The main objective of this study was to assess the role of pro-social behavior in response to observing cyberhate. Understanding when and if individuals engage in self-help is important considering the increasing amount of cyberhate and the expected growth in time that youths will spend online in the coming decades. The analysis confirmed most of our core predictions. First, witnessing others enact social control apparently encourages others to intervene, supporting Hypothesis 1. As has been found in other settings, victims with allies are more likely to be supported and defended [33]. Indeed, those witnessing online collective efficacy were substantially more likely to defend someone being attacked when they witnessed this behavior online. This suggests that collective efficacy is built from the ground up and through equal peers, which makes it contagious. Just as offline communities with high levels of collective efficacy enjoy low crime rates and other social benefits in part because members trust each other to act on the community’s behalf, members of online communities where the community defends others fosters an environment in which people are willing to contribute to the common good.

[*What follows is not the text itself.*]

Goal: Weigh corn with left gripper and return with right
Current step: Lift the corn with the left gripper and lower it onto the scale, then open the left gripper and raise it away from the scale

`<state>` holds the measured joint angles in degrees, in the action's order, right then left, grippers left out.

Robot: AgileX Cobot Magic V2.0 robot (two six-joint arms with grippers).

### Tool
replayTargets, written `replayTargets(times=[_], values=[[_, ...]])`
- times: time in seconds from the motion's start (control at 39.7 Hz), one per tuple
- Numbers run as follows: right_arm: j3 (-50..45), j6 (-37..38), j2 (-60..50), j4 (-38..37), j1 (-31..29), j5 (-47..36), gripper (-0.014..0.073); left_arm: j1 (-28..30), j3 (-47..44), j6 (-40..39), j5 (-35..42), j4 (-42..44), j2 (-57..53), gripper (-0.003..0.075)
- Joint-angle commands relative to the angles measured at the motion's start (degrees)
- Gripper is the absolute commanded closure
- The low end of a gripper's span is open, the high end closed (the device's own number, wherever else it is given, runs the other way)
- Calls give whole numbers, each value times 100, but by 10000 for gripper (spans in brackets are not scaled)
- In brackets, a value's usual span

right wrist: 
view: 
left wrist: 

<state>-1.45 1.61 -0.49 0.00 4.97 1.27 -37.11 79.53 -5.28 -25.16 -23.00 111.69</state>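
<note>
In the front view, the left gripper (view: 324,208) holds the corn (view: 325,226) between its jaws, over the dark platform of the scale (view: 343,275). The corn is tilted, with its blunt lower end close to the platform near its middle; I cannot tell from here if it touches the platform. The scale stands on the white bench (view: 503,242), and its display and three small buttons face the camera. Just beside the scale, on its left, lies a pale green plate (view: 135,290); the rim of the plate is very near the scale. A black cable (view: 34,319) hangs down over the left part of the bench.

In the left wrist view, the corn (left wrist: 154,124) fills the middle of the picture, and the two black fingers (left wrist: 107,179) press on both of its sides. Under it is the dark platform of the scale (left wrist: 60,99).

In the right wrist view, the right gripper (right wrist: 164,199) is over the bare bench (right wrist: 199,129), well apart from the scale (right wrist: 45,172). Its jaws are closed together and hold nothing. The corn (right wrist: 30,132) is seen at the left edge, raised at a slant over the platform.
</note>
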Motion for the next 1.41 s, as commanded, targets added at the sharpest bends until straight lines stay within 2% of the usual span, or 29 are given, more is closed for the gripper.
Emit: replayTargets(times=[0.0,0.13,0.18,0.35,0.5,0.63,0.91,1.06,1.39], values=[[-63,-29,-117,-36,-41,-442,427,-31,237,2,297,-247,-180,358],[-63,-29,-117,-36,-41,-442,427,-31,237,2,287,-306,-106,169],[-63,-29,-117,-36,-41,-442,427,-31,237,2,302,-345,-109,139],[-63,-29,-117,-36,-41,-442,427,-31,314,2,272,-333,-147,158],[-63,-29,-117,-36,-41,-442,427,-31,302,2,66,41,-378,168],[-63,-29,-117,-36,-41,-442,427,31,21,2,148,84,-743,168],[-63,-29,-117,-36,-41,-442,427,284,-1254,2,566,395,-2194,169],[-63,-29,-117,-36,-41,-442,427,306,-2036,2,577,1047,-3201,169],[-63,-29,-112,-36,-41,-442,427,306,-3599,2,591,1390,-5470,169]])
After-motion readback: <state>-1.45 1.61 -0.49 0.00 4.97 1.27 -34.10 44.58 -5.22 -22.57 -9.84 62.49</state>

The findings that being close to a primary group and an online community correlate with self-help support Hypotheses 3 and 4, and further buttress the notion that those with allies are more likely to act. In both cases, being embedded in a support network affords one the freedom to act. This may be because intervening in an online attack in defense of a victim can be dangerous. By standing up for others, one increases their target gratifiability and therefore their likelihood of victimization [48] by possibly irritating the offender. Hence, defending others can turn the wrath of the offender toward the defender. This can be a precarious situation if one is alone; however, when one has allies, they are likely more confident those allies will defend them should the need arise. In short, there is strength and security in numbers, another benefit of collective efficacy. Yet, not only are those with allies likely to be defended should the aggressor turn his or her attention toward them, they may very well be encouraged to or rewarded for their efforts to support a victim. Again, this demonstrates that pro-social behavior is contagious.

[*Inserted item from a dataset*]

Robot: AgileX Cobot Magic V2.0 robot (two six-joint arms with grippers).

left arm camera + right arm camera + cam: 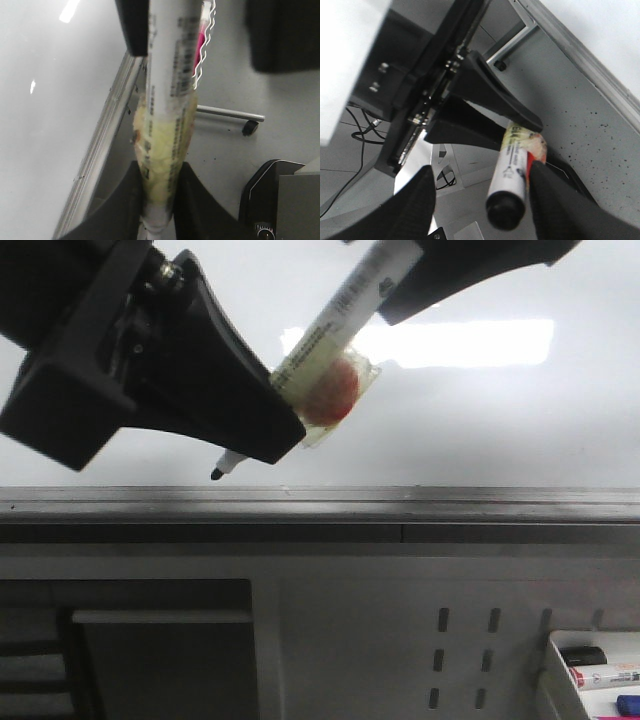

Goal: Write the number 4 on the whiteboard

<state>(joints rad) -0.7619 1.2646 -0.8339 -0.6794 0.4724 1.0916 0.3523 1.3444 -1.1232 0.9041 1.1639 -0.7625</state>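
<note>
The whiteboard [470,430] fills the upper front view, glossy white with a bright reflected light and a grey bottom rail [320,502]. No number 4 shows on the part of it in view. My left gripper [285,430] [161,170] is shut on a white marker [340,315] [170,75] wrapped in yellowish tape. The marker's black tip [217,473] points down-left, just above the rail. My right gripper [405,300] [482,172] is open around the marker's capped back end [506,212], which lies close to one finger.
A small white tray [552,680] with several markers sits at the lower right, under the rail. A grey perforated panel [400,640] runs below the board. The left wrist view shows the board [40,125] and, on the floor, a metal leg with a caster [248,127].
</note>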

Next, we find modest support for Black’s [64] claim that informal social control and formal social control are inversely related. We anticipated a negative correlation between witnessing formal social control and self-help; the relationship was non-significant, however, failing to support Hypothesis 2. The fact that witnessing a site administrator intervention is unrelated to enacting self-help suggests that people are not compelled to assist a victim when an authority figure is present. It may also speak to the ability of online users to morally disengage from instances of cyberhate targeting others. Indeed, several mechanisms of moral disengagement may be relevant in this case [80]. For instance, some online users may not feel compelled to intervene, even viewing forms of anti-social behavior as important because they reaffirm the “right” to speak freely online. Additionally, online users who witness cyberhate could make an advantageous comparison, reasoning that some forms of cyberhate are not as harmful as other types of injurious online behavior, such as cybercrime, and therefore unworthy of intervention. Dehumanization might also play a role. Cyberhate is generally dehumanizing, targeting victims in the aggregate, and deeming them worthy of hate based on a particular group-level trait. Thus, online users who agree with the cyberhate they witness will be less likely to offer assistance via self-help. Finally, since the Internet is largely anonymous, it is easier to either displace or diffuse responsibility for helping others. Of note, if someone reasons that an authority figure is adequately addressing a problem, or that another online user is more likely to do so, and will likely do so more effectively, they may conclude their intervention is not needed or could even be detrimental.
Inaction on the part of users could allow cyberhate to spread, though. While popular social media sites, such as Facebook-cum-Meta, Twitter and YouTube, have, at times, made efforts in earnest to diminish hateful content on their platforms, their efficacy remains an issue of debate. Social media content is notoriously difficult to regulate; editorial oversight is generally absent, and the speed and volume of content creation make detection daunting. Complicating matters, purveyors of hate are often savvy, finding ways to evade hate-detection algorithms through the use of coded and ever-changing language, or by embedding hate in pictures or memes, staying one step ahead of detection mechanisms. Thus, it is not clear if witnessing a successful act of administrator intervention is indicative of the broader ability of formal social media policing. In sum, relying solely on site administrators to regulate hate speech is likely an ineffectual strategy. Online users undoubtedly play a crucial role in effectively policing online spaces.
Additionally, we find that experiences with cyberhate affect a user’s likelihood of enacting self-help. This is even more important since there is scant evidence of existing effective interventions to tackle cyberhate [25,81]. Specifically, seeing and being targeted by cyberhate frequently correlates with pro-social interventions. Seeing cyberhate regularly may relate to bystander intervention because it leads to the belief that online hate is a pervasive problem. Thus, the impetus to remedy the situation may be increased. It is plausible that those who rarely see cyberhate recognize it as a minor concern, or no concern at all, and do not seek avenues of redress. Being targeted frequently by cyberhate also may relate to bystander intervention because online users who endure attacks likely recognize their potential harm. Similarly, this might help us to understand why members of the LGBTQIA+ community, regular targets of cyberhate [25], are likewise more apt to intervene upon encountering hate. Interestingly, these results are significant even after controlling for empathic personality traits, which also positively correlate with bystander intervention. Hence, it is not solely compassion for others that drives frequent witnesses or targets of cyberhate to assist those under attack.

Study Limitations

We believe this study has many strengths; yet, it is not without limitations. One potential limitation pertains to the sample. While the age range of study participants, 18–26, limits the generalizability of our findings, it also builds upon prior work on cyber-abuse that focuses disproportionately on adolescents. Moreover, young adults spend an inordinate amount of time online, and therefore the potential to be exposed to and respond to cyberhate is great among this demographic.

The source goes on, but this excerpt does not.